Tuesday, November 24, 2009

Silver and Gold

So I've been a little Debbie Downer lately. I think having a lot on our plate has contributed, but I also think I'm missing my gold. Say what? Do you remember the song from Brownies "make new friends but keep thee old, one is silver and the other's gold"? Well, lately I've really been missing my sweet (old) friends. It is kind of compares to that favorite pair of jeans that fits just right. You have history and know what to expect. At the beginning of the day they may be a little tight, but you know exactly how they will fit at the end of the day. They are just comfy and safe. We love it in Pittsburgh. I am thankful for so many things about our current situation, but I do miss the friends that felt like family in the Big D.

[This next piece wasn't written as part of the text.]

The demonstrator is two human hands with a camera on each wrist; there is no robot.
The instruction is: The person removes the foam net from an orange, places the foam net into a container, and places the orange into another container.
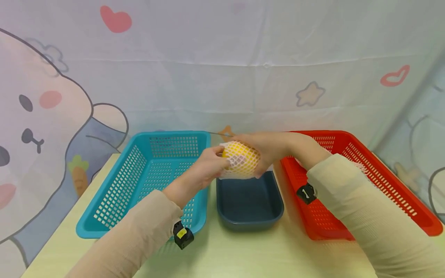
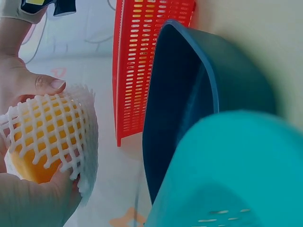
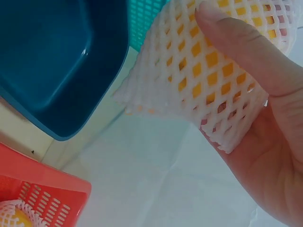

I am supposed to be writing about what I'm thankful for and I can honestly say I am extremely excited and grateful that in the mist of my pity party, God showed up. He allows does. Just as I was feeling lonely and missing my old life God reminded me that even though I treasure and value the past relationships He has blessed me with, there are new treasures to be found. Yesterday, I was probably feeling my lowest. I really didn't want to go to MOPS. Just a bunch of faces that you make small talk with for a few hours and then you depart only to do it again 2 weeks later. I almost didn't go and I had the perfect excuse since my sweet buddy decided to sleep until I finally woke him at 9:40. Thankfully however, I don't like to waste money and I figured I paid for this I need to go. So we hustled to get ourselves ready and get to MOPS an hour and a half late. I made it just in time for the guest speaker, who was such an encouragement and then we had our discussion time. Randomly (I am sure it was God) I found out that my small group leader lives 3 houses down from me, has a little boy 3 months younger than Caleb and a husband that loves hunting. It was like a sun beam shone down on me. It my not be that comfy pair of jeans, but I know she loves the Lord, I can throw a good spiral pass to her house and icing she has a little buddy Caleb's age. For today, I am thankful for the gold that has taught me with time and effort the silver actually can magically morph into gold.
Photobucket

1 comment:

  1. Oh Jamie,
    I am right there w/ you!!! I have really, really been missing my "old pair of jeans" lately...teary as I type. I am so sad that Lucy and Reid will not know you and your kids and that they will not have the benefit of your wisdom and spirit being poured into their lives. You are such a treasure to me and I miss you more than I know how to express!!! I love you.